Now press the folded edge in place to make finishing the waistband easier later on. First, press the edge to the width marked in the pattern — in my example, this is 4 cm from the raw edge.

I want the bottom edge of the waistband to be inside the waistband later. That’s why I press it over 9 mm wide.
You can also finish the waistband edge open and finish it all around later when the leg seams and center front and center back are closed. If you choose this finish, cut the seam allowance back by 0.5 cm now. I will point out the serging again at the appropriate point.

Now press over the previously pressed fold once more together with the folded raw edge. In the photo on the right, the pressed folds have already been unfolded again to sew the side seam.

Repeat the steps on the two back trouser parts.

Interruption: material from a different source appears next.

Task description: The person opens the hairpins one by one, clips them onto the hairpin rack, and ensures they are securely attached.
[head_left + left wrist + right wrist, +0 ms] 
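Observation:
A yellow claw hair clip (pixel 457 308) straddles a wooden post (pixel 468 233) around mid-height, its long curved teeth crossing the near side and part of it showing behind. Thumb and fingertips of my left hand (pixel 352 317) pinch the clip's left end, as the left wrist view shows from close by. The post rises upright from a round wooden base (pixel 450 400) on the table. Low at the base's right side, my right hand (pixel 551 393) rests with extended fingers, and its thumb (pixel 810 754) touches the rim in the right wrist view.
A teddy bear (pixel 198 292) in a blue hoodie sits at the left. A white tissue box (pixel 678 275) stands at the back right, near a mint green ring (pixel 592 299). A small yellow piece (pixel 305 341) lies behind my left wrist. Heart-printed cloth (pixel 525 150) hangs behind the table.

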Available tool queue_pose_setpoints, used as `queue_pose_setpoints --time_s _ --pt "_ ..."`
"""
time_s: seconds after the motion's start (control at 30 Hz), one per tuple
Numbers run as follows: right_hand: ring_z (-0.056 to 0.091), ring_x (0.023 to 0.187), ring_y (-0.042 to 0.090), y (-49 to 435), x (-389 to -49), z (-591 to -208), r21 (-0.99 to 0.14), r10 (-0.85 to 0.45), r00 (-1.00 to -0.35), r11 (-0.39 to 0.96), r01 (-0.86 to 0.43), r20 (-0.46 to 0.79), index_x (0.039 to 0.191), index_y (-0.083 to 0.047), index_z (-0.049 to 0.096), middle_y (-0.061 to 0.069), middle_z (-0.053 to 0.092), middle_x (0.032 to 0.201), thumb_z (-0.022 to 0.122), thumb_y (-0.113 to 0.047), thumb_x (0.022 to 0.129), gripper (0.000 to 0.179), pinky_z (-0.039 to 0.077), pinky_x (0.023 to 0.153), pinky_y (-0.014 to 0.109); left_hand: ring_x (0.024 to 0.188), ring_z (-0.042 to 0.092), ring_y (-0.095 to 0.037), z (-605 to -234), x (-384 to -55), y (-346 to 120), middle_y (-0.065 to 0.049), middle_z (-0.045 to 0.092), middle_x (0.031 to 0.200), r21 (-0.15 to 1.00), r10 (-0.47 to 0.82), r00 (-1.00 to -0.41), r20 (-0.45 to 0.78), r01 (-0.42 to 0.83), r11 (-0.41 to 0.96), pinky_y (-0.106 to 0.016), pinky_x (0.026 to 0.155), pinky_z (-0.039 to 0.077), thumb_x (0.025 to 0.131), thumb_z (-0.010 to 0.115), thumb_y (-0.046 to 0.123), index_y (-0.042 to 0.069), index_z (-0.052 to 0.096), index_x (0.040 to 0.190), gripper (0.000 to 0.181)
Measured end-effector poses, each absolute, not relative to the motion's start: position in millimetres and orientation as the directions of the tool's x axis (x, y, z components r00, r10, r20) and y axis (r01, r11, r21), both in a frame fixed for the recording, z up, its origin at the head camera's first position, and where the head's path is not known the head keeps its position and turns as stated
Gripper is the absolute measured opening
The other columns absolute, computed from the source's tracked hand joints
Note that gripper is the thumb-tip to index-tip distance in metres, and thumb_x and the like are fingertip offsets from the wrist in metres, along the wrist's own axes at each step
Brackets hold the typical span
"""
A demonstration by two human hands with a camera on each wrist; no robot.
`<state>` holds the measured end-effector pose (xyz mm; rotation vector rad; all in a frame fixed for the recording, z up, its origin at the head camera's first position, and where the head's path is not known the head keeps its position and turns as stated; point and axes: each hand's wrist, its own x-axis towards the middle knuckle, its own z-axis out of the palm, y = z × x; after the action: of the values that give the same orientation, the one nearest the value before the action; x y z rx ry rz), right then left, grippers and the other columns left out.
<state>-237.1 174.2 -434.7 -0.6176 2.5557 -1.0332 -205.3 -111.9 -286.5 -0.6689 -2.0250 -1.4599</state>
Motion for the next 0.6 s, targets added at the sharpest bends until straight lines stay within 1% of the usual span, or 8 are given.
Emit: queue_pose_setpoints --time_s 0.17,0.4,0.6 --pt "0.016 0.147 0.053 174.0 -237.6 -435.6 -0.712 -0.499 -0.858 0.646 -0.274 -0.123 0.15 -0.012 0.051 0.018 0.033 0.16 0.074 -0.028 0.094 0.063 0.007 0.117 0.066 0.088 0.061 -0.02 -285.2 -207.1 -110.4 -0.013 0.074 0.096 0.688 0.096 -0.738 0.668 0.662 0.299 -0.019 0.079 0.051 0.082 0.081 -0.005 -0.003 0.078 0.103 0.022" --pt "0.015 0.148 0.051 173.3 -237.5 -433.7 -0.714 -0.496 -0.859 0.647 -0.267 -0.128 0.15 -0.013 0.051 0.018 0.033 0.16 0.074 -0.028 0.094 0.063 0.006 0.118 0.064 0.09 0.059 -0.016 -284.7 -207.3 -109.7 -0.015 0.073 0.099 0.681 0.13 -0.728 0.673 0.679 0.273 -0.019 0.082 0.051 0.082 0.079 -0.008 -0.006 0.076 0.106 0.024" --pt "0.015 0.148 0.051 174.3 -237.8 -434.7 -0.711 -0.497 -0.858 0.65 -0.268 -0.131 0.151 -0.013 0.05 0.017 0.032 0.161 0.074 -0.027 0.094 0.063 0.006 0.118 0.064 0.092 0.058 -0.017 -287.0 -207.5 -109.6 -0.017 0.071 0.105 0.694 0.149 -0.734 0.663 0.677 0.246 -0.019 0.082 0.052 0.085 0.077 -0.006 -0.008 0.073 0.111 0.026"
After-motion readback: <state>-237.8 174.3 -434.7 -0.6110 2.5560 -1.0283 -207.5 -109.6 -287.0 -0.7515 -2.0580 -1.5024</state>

I mark the opening for the elastic band on the left or right side seam at a distance of 1.2 cm from the top edge (or 0.7 cm if you have already cut off 0.5 cm in the previous step) and just above the folded edge.
Optional: Attach pocket bag ribbon

If needed, the pocket bag can be secured at the waistband edge or at the centre front to prevent it from folding back. For example, you can use a narrow woven tape and sew it onto the pocket bag within the seam allowance. The tape is then stitched into the seam allowance at the centre front or waistband.
Make sure not to sew the tape on too tightly – leave a few millimetres of ease so the pocket can move naturally.
4. optional: prepare the hem
If you are already happy with the trouser length, you can now pre-press the hems on all four trouser legs.

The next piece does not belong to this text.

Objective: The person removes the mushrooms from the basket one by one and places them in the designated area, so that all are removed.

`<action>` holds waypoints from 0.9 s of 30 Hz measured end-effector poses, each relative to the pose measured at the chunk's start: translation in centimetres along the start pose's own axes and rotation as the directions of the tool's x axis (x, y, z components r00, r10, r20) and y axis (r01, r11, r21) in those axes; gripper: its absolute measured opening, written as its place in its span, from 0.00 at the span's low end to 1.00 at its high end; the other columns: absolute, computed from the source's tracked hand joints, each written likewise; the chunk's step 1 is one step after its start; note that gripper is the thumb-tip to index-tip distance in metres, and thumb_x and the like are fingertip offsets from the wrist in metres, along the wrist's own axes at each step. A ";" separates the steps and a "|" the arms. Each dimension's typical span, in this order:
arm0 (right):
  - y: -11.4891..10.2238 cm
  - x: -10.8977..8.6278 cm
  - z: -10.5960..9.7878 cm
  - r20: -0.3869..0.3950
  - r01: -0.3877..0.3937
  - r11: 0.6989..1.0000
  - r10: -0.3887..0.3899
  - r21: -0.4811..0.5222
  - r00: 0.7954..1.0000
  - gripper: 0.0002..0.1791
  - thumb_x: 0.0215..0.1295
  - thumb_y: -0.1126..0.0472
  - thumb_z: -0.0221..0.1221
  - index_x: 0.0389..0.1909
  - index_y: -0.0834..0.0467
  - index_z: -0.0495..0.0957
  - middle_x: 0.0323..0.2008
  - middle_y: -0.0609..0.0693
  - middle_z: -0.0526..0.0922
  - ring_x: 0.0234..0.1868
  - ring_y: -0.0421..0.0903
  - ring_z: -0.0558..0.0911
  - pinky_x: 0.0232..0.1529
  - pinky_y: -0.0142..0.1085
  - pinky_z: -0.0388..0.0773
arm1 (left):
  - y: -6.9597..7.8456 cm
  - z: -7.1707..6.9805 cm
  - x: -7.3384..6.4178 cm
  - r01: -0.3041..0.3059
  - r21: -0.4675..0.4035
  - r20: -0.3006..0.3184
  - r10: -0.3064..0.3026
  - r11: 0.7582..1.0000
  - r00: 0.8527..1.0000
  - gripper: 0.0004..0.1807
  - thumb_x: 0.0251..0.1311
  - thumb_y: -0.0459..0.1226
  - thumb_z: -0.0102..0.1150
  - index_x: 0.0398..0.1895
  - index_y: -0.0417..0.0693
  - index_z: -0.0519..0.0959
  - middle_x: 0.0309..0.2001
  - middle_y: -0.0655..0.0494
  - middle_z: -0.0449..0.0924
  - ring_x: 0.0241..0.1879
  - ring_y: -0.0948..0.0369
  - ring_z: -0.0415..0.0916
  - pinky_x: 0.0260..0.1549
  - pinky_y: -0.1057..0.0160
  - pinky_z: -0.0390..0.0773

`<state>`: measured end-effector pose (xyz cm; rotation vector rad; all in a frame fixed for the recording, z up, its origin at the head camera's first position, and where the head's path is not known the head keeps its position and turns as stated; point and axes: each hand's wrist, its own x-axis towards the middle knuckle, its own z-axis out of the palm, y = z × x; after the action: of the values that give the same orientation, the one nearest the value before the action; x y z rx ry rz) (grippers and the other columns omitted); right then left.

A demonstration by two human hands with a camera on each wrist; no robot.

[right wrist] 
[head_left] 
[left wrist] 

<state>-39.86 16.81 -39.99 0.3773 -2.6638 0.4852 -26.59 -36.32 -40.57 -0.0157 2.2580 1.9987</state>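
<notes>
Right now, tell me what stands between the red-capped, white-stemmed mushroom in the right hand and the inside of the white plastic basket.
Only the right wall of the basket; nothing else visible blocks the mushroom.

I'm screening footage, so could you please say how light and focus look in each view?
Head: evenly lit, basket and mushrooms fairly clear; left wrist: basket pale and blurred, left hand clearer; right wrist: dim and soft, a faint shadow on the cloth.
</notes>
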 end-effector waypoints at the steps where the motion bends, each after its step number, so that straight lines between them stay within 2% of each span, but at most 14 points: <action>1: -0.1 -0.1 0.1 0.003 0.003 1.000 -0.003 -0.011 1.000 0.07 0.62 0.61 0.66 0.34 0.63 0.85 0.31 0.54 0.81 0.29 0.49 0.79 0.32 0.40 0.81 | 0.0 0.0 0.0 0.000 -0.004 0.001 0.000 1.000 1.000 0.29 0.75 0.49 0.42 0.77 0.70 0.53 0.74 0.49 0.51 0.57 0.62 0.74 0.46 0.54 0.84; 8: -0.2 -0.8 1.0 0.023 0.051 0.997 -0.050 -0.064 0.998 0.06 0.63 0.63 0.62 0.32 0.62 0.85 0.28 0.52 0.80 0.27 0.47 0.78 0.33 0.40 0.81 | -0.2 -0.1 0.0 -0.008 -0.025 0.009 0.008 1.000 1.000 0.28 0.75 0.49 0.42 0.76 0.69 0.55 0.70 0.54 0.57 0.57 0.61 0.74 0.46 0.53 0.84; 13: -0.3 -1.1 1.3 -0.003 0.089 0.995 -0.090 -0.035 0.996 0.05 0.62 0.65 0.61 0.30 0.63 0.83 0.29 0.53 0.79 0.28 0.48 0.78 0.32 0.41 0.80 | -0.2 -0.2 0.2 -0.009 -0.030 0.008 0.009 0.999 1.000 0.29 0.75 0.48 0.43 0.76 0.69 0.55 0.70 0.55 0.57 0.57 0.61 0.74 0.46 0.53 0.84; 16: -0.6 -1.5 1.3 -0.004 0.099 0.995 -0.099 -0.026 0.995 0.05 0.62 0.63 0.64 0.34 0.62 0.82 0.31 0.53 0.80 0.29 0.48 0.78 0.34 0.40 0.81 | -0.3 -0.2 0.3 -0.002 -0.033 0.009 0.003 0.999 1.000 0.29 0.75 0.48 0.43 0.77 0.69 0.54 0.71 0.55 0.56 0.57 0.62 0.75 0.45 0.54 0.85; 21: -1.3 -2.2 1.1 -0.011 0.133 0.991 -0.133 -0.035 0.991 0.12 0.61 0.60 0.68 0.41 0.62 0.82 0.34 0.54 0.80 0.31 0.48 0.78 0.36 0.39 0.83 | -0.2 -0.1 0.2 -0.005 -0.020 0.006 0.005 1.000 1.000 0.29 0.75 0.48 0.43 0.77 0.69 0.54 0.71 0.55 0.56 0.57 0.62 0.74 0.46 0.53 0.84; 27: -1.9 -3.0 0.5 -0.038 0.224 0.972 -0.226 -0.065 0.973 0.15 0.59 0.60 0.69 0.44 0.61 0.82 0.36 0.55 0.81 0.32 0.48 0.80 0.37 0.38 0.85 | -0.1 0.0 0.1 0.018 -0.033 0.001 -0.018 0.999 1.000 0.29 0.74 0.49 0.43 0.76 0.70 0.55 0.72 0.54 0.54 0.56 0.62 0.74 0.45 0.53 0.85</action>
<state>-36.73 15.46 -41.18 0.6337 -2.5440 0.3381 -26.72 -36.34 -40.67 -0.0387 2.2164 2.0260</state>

I am finishing the raw hem edges with the overlocker rather than folding them under, so I only press the hem once.
You can find the intended hem allowance in the pattern – in my example, it is 5 cm.
If you would like to turn the raw edge under, press it to the inside by 9 mm. Of course, you can also choose a wider fold if you prefer a narrower visible hem when topstitching later on.
5. Close the leg seams
The leg seams can now be closed.

The first step is to stretch the inner leg seam on the back trouser pieces from knee level up to the top, as this seam is slightly shorter than on the front trouser pieces. Place the iron at knee level, gently pull the upper part of the seam, and use the iron to carefully stretch the fabric while pressing.

If you have already pre-pressed the hem, make sure that the folded edges are exactly on top of each other during further processing.
There are various options for finishing the leg seams. I’ll show you how to serge the seam allowances on the inside and outside together and press them in one direction. Alternatively, I will then explain how to topstitch the inner leg seam from the right side and press the seam allowances apart on the outer leg seam. Of course, you can also combine both variations.
Variant 1: Leg seams are serged together and not topstitched
In the first version, I serge the leg seams together.

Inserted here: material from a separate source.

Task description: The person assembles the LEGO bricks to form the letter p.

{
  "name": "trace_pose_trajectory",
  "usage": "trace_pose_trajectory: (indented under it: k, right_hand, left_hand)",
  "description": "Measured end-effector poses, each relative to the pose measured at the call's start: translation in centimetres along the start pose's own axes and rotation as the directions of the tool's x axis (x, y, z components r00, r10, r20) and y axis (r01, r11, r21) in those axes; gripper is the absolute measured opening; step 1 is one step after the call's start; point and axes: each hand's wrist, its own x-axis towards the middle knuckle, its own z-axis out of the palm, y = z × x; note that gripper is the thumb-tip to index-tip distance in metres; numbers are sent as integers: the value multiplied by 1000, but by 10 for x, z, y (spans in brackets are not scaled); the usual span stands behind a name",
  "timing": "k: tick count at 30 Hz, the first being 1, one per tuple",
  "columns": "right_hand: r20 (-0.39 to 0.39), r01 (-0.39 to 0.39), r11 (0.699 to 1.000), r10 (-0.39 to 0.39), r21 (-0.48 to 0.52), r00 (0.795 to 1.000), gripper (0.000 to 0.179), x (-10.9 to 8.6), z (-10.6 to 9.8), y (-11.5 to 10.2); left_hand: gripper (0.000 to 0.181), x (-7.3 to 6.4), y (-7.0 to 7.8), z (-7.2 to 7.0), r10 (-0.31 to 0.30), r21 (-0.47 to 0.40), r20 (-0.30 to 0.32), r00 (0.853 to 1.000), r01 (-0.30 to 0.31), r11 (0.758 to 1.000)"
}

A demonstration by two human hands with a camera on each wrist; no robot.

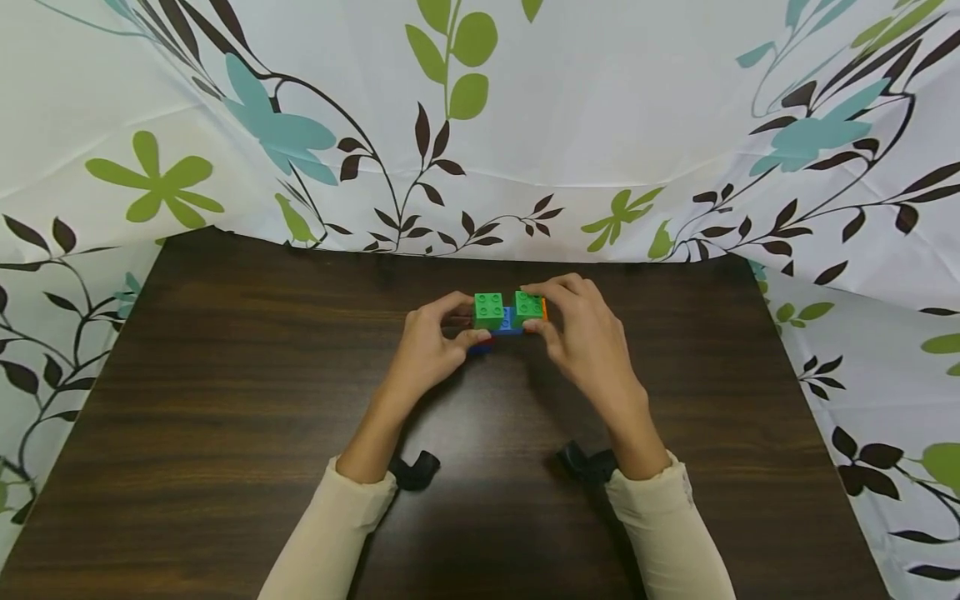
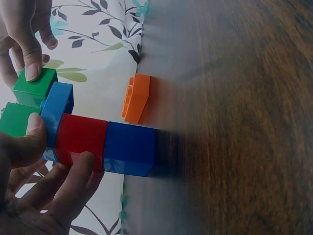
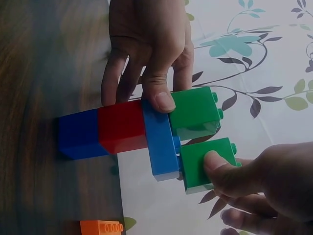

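A toy-brick stack stands on the table: a dark blue brick [image 2: 129, 148] at the bottom, a red brick [image 3: 122, 126] above it, then a longer lighter blue brick [image 3: 160, 142] lying across. On that brick's left end sits a green brick [image 1: 488, 311]. My left hand [image 1: 431, 340] grips the stack, thumb near the green and lighter blue bricks, fingers around the red one. My right hand [image 1: 588, 333] pinches a second green brick [image 3: 208, 164] at the right end of the lighter blue brick. Some studs show between them; whether it is fully seated I cannot tell.
An orange brick [image 2: 137, 98] lies on the dark wooden table [image 1: 225, 417], to the right of the stack and partly behind my right hand in the head view. A leaf-patterned white cloth [image 1: 600, 108] hangs along the table's far edge.
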Motion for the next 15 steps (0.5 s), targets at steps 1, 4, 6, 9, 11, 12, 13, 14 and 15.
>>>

Pin the inner and outer leg seams together with the raw edges aligned, making sure to match the notches. Also align the pressed edges at the waistband and, if applicable, at the hem.

Here you can see the outer leg seam again with the markings for the opening through which the elastic will later be pulled in. I leave this small piece on one side when sewing the side seam.
I sew both leg seams together with the seam width specified in the pattern. For the outer leg seams, I make sure to match the previously marked corner points of the pocket openings exactly.

Then I serge both seam allowances of the inner leg seams together and press them in one direction.

I also finish the outer leg seams together and press them towards the back of the trousers. On the side with the opening for the elastic band, start neatening the seam allowances underneath.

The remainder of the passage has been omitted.